While I was feeling smug about my deep intellectual understanding of my evolutionary relationship with other life-forms, increasing fidgetiness of ibises forced me to cognize a practical dilemma.
If I didn’t move earthworm cousin from the slab, it was heading for the gallows; but, if I did, my ibis brothers were going to be deprived of a deserving meal.
I really enjoy moments like these, as they allow me to watch my own brain in action.
Confronted with a conflict, first choice my brain made was to set aside intellectual learning regarding my relationship with either and opted to buy time by remaining close to earthworm. I could sense that my brain was hoping that this quandary may get resolved by earthworm finding a crack or ibis getting over its natural fear of men.
Unfortunately, concrete slab provided no such escape opportunities, and earthworm, in its blind and ponderous way, was crawling into the range of the ibis slowly.
As it was raining, my brain also weighed the discomfort of me getting wet against the agony of watching a worm getting sliced by ibis beak. This selfish contemplation delayed the decision-making for a while, but the stupid earthworm appeared hell bent on testing my brain circuits and continued down the hara-kiri path with determination.

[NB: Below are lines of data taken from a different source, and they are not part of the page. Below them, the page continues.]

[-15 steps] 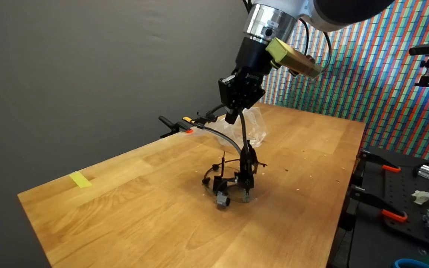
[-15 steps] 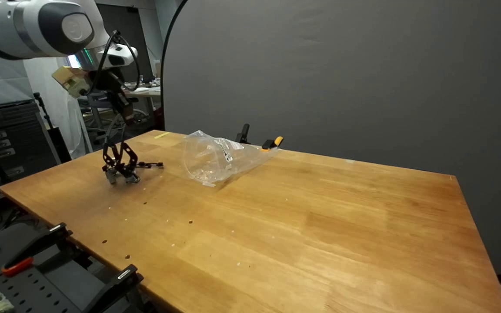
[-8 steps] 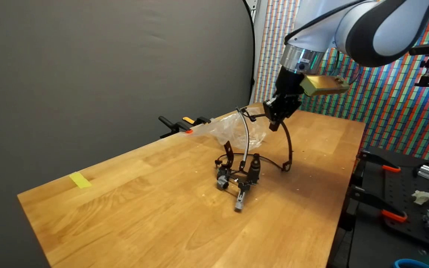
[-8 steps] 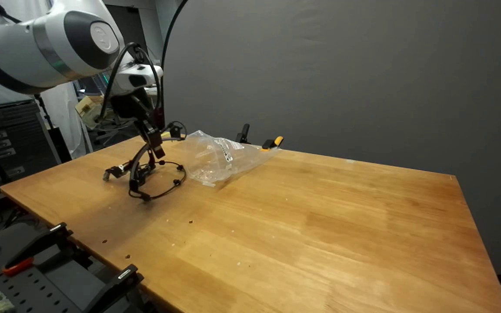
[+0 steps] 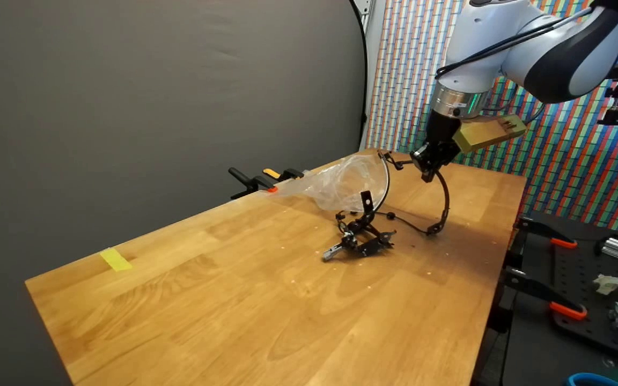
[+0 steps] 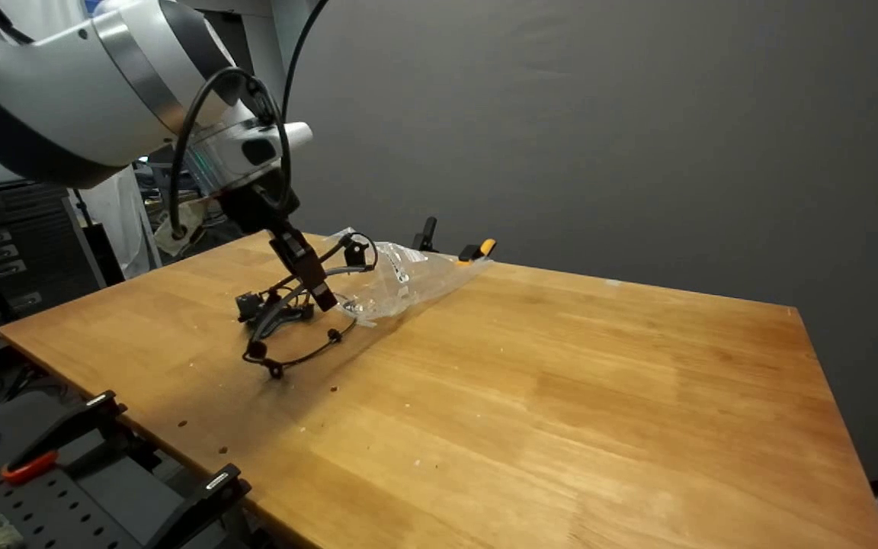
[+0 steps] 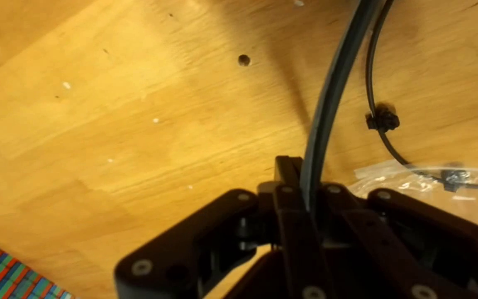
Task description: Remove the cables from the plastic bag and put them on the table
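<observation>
At bottom centre of the wrist view, the cables (image 7: 323,120) are clamped in the pincer (image 7: 307,182). Right of centre in an exterior view, their lower parts seem to rest on the tabletop (image 5: 207,300), near the bag (image 5: 319,186); whether it is touched cannot be told. They should be lowered slowly, clear of it, and released only once slack.

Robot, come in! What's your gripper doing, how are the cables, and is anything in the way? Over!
Gripper shut on cables. Lower parts seem to rest on table. Bag lies close, might snag; touching or not, can't tell.
</observation>
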Controlling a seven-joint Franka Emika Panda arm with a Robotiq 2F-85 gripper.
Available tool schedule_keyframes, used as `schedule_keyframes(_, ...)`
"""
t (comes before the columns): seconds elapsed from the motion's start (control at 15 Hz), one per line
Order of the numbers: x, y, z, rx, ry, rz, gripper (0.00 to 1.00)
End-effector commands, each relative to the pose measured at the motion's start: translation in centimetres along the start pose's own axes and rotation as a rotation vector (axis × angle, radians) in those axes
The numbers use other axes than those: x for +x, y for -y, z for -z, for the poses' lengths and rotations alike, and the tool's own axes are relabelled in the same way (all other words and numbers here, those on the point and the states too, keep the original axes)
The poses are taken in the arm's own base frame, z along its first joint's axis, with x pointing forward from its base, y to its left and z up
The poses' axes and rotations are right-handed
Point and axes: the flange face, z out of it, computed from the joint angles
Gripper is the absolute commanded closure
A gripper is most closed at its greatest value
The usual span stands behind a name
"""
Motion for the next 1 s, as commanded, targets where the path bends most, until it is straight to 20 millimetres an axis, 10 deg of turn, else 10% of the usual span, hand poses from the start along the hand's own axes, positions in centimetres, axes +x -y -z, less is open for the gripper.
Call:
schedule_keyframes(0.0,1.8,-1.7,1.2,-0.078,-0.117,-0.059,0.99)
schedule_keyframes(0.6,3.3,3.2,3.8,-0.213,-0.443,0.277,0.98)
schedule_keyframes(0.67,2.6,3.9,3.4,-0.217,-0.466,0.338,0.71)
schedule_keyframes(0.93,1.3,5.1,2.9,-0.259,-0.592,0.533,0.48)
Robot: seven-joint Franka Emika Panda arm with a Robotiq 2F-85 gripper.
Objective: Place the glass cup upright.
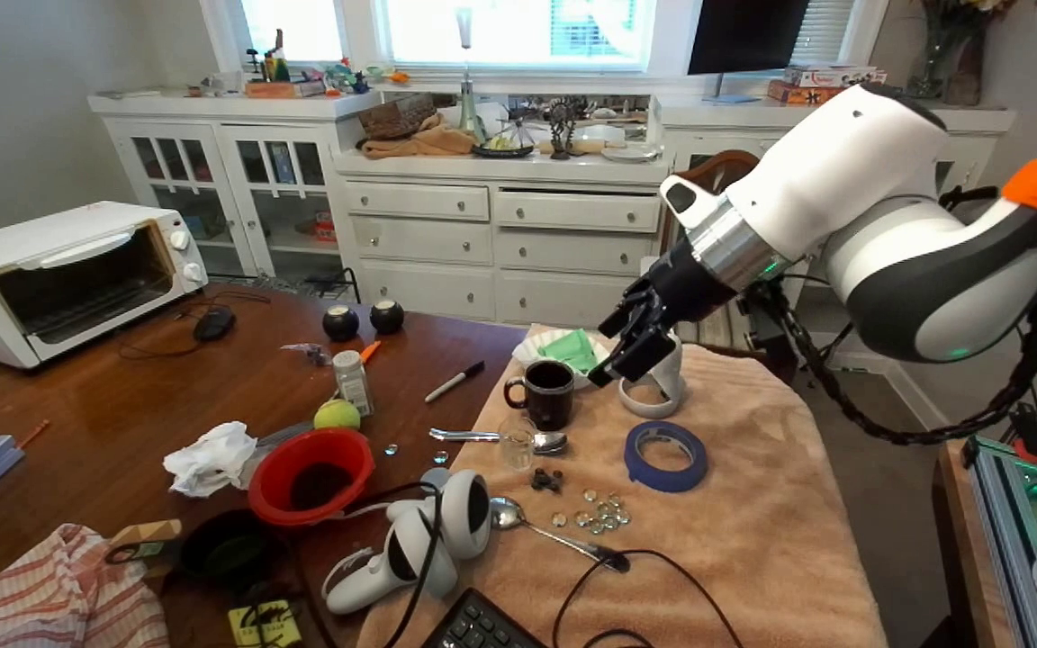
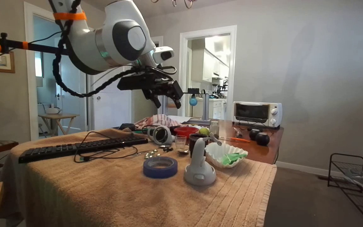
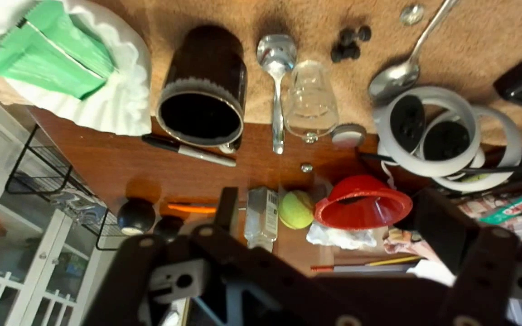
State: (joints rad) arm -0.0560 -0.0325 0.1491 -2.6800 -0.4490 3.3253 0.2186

With the braver ibis of the two about to succumb to the temptation of a fat worm, my brain’s hand was forced. My brain ordered my body to step into pouring rain to pick the worm on a leaf and deposit it in grass. With disgruntled ibises moving away, possibly muttering under the breath about the unnatural justice system that human brains use, I was forced to retrospect.
Why did I save the earthworm?
I am explicitly aware that my act was contrary to the natural system that drives the circle of life, so knowledge-driven part of my brain, i.e. neocortex, was surely not the one that pressed the button.
The decision was dictated by my old brain which implicitly hates to watch a life-form getting killed. It was clear that the innate circuit of empathy residing in my old brain prevailed over my neocortical knowledge and learning.
We often consider the old brain to be an animal brain driven by instincts and rate its contribution less than that of our rational intellect residing in neocortex; but looking at the way we are using our intellect to generate hate and conflicts, it is likely that our knowledge-driven self-destruction is prevented till now only because ancient circuits like empathy are still working.
Empathy is a gift of evolution and hence must have an important role to play in our long term survival. Let us hope that it remains with us to override our rationality, as reason is yet to prove its usefulness for our survival.